RECORDS SUPPLIED
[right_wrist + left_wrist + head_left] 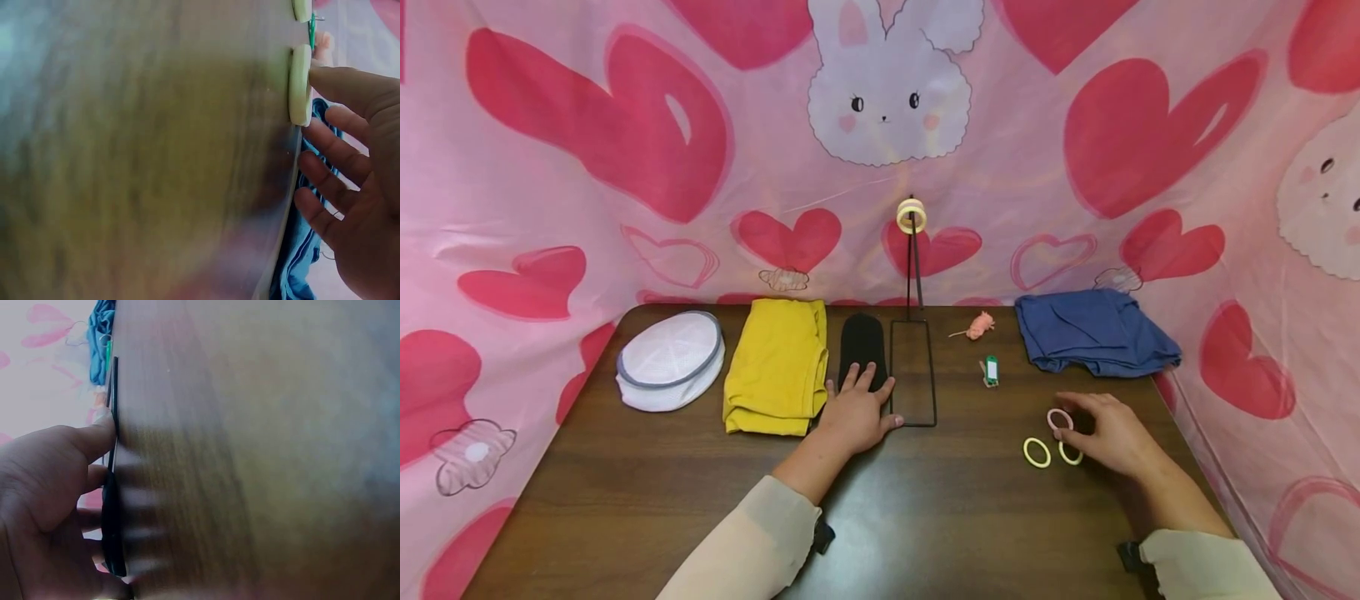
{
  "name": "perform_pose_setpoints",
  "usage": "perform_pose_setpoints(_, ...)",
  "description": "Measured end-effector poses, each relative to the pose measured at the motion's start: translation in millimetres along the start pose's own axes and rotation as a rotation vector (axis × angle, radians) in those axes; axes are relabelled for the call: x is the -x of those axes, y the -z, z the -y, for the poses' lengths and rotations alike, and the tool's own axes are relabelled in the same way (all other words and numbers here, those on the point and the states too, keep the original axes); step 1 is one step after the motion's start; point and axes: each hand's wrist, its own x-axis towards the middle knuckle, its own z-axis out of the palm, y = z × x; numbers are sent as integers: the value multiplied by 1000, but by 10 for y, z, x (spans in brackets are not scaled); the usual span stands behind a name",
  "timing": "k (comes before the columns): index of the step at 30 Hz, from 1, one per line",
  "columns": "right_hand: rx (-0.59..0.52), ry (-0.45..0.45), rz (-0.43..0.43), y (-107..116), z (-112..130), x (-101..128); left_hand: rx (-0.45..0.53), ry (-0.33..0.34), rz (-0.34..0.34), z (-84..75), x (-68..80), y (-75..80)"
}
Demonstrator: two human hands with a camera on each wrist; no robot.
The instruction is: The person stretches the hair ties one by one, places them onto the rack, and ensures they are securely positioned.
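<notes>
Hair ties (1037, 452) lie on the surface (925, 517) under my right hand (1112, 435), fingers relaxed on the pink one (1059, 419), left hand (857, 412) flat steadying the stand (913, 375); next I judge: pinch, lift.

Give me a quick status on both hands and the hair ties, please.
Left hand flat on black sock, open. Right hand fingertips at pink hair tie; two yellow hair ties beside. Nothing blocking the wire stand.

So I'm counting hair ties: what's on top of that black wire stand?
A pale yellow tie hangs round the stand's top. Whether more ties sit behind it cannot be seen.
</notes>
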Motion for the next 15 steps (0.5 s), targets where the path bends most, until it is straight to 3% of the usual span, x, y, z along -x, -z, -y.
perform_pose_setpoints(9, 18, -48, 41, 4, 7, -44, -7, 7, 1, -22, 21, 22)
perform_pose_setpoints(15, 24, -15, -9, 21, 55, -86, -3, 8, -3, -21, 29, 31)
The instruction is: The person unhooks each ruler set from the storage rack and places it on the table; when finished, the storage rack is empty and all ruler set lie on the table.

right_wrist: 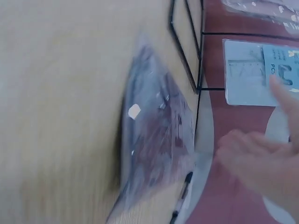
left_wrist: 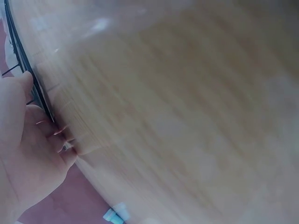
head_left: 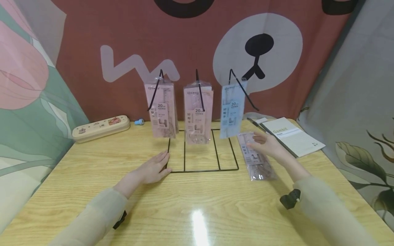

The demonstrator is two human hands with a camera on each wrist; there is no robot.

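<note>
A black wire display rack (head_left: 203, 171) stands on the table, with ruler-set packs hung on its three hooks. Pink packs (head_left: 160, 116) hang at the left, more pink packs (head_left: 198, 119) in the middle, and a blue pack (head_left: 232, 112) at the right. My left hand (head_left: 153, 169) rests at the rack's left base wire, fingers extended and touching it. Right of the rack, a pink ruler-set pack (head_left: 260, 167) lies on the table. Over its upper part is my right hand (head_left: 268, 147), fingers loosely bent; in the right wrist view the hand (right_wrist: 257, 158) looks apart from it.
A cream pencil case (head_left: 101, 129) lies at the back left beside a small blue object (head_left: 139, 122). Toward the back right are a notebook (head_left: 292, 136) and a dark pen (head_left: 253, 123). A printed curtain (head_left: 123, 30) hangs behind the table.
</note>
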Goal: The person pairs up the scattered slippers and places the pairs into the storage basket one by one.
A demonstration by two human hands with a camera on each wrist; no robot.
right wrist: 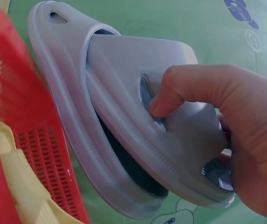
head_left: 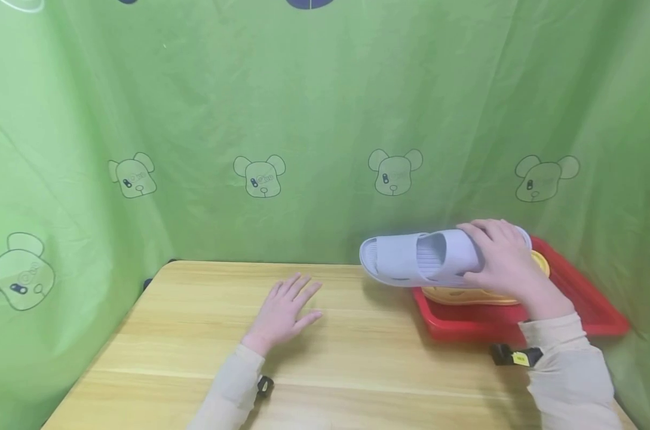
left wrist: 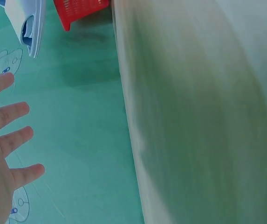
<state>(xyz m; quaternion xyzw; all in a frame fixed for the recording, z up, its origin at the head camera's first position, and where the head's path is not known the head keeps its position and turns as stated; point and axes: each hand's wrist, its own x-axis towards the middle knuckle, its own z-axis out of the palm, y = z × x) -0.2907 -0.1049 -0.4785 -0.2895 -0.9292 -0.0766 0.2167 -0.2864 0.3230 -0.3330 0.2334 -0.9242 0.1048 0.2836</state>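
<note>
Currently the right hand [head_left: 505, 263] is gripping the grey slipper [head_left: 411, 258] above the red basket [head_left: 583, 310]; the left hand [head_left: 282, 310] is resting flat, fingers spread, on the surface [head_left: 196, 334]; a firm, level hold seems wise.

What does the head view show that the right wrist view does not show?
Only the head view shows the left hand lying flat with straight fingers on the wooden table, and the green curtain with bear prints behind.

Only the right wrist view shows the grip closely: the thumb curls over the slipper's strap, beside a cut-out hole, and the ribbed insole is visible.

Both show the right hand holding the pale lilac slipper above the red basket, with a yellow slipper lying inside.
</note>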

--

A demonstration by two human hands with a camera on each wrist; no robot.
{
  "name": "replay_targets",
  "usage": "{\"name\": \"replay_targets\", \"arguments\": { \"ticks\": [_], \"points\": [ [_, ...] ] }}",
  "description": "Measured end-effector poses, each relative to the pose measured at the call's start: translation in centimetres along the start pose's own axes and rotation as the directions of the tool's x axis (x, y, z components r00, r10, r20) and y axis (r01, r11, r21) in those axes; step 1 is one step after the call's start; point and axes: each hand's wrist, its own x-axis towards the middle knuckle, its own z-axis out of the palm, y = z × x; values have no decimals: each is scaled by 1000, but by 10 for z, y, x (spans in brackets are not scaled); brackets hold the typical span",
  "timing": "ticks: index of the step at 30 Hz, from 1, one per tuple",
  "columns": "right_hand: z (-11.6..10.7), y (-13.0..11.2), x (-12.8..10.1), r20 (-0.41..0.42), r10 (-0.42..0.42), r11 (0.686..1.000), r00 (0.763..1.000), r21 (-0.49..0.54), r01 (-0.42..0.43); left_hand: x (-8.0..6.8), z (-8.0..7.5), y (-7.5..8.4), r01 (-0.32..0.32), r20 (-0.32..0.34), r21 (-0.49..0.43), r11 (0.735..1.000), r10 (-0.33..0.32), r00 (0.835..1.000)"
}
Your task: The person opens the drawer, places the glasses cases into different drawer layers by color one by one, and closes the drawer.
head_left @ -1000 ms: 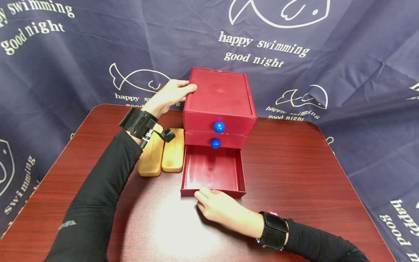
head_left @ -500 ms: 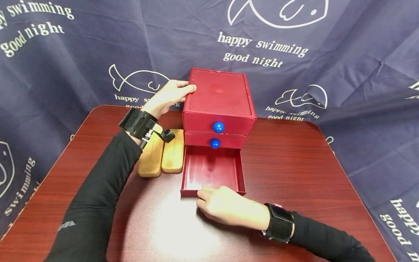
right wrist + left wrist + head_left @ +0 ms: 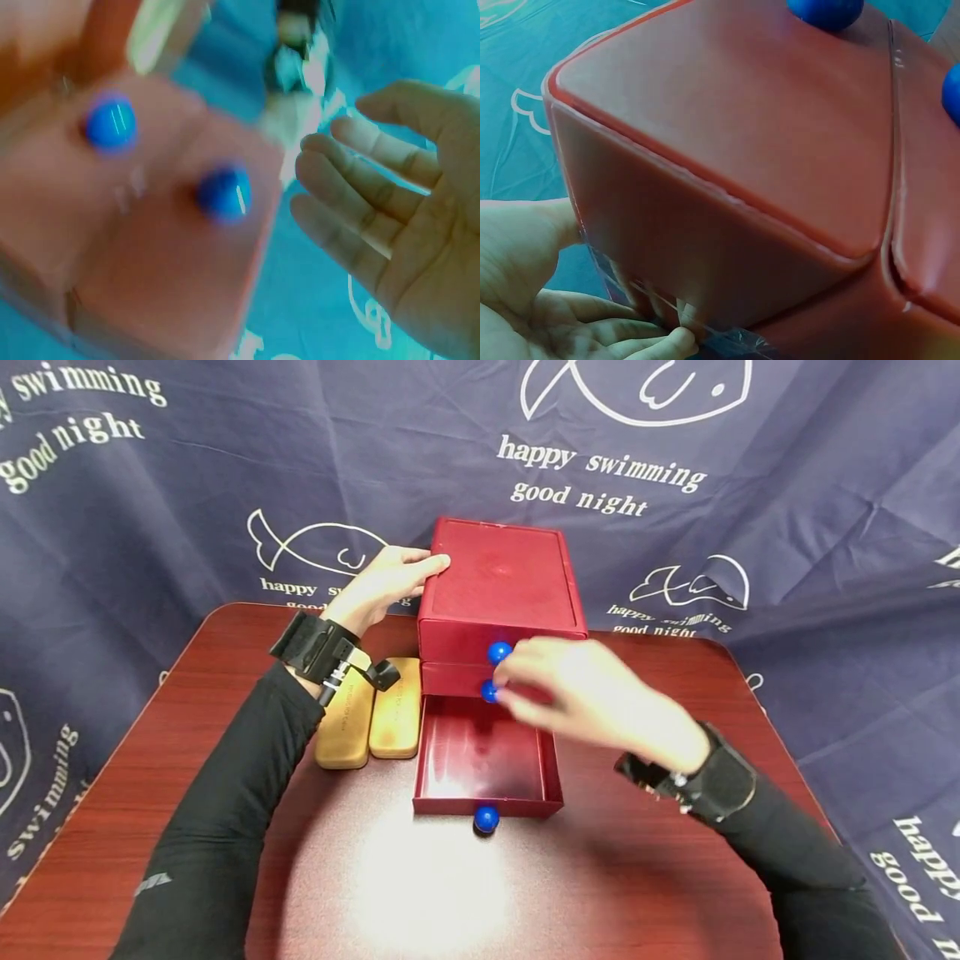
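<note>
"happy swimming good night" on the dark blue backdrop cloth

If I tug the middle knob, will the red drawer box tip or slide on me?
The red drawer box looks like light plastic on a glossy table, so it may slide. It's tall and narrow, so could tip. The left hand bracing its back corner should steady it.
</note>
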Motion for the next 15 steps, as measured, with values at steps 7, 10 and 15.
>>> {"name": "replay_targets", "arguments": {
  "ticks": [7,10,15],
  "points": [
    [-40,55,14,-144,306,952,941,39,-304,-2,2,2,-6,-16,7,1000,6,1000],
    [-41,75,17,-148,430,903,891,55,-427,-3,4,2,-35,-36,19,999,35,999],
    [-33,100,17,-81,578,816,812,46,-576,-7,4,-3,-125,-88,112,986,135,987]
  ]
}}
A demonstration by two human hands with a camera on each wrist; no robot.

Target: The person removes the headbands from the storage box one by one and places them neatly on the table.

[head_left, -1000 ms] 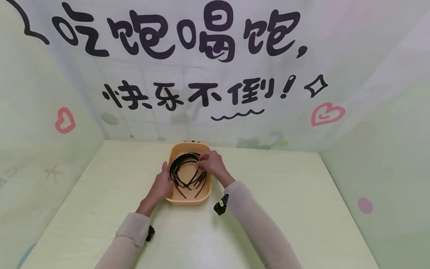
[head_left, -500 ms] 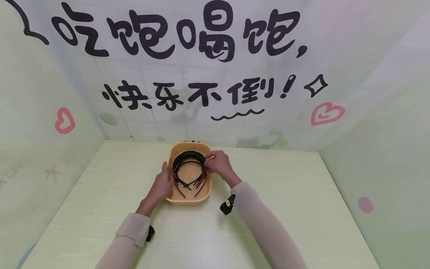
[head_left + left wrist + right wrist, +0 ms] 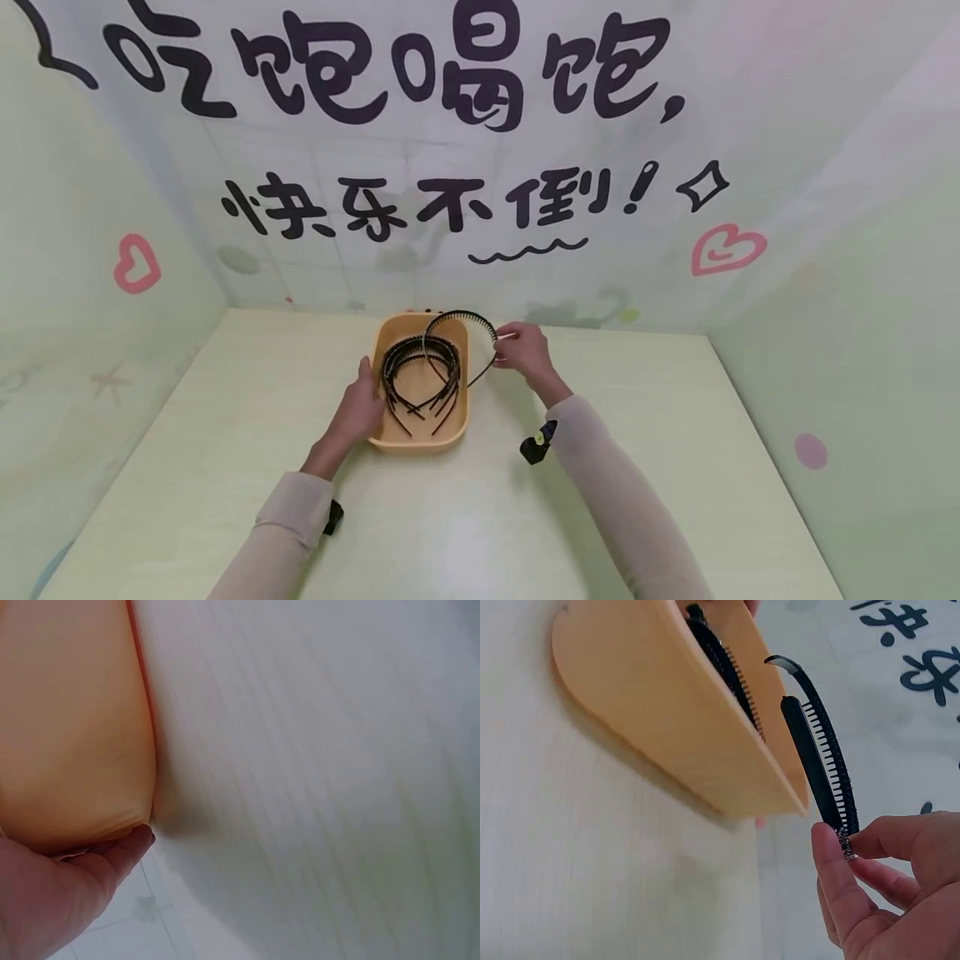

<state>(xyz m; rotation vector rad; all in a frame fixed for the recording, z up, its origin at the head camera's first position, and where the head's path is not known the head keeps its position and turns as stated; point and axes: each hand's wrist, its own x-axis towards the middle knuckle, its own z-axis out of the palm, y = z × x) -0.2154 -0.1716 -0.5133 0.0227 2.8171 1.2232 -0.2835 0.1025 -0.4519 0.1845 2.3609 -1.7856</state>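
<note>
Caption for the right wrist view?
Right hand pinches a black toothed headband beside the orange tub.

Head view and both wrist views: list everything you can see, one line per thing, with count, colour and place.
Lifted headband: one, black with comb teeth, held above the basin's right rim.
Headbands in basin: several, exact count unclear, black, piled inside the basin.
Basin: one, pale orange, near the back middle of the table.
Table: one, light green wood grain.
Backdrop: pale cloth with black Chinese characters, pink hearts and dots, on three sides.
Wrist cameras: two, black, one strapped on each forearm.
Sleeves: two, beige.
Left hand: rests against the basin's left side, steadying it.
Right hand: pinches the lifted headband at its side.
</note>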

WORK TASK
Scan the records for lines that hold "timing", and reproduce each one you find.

ANSWER FOR THIS EXERCISE
  "timing": "k (comes before the columns): index of the step at 30 Hz, from 1, one per line",
  "timing": "ticks: index of the step at 30 Hz, from 1, one per tuple",

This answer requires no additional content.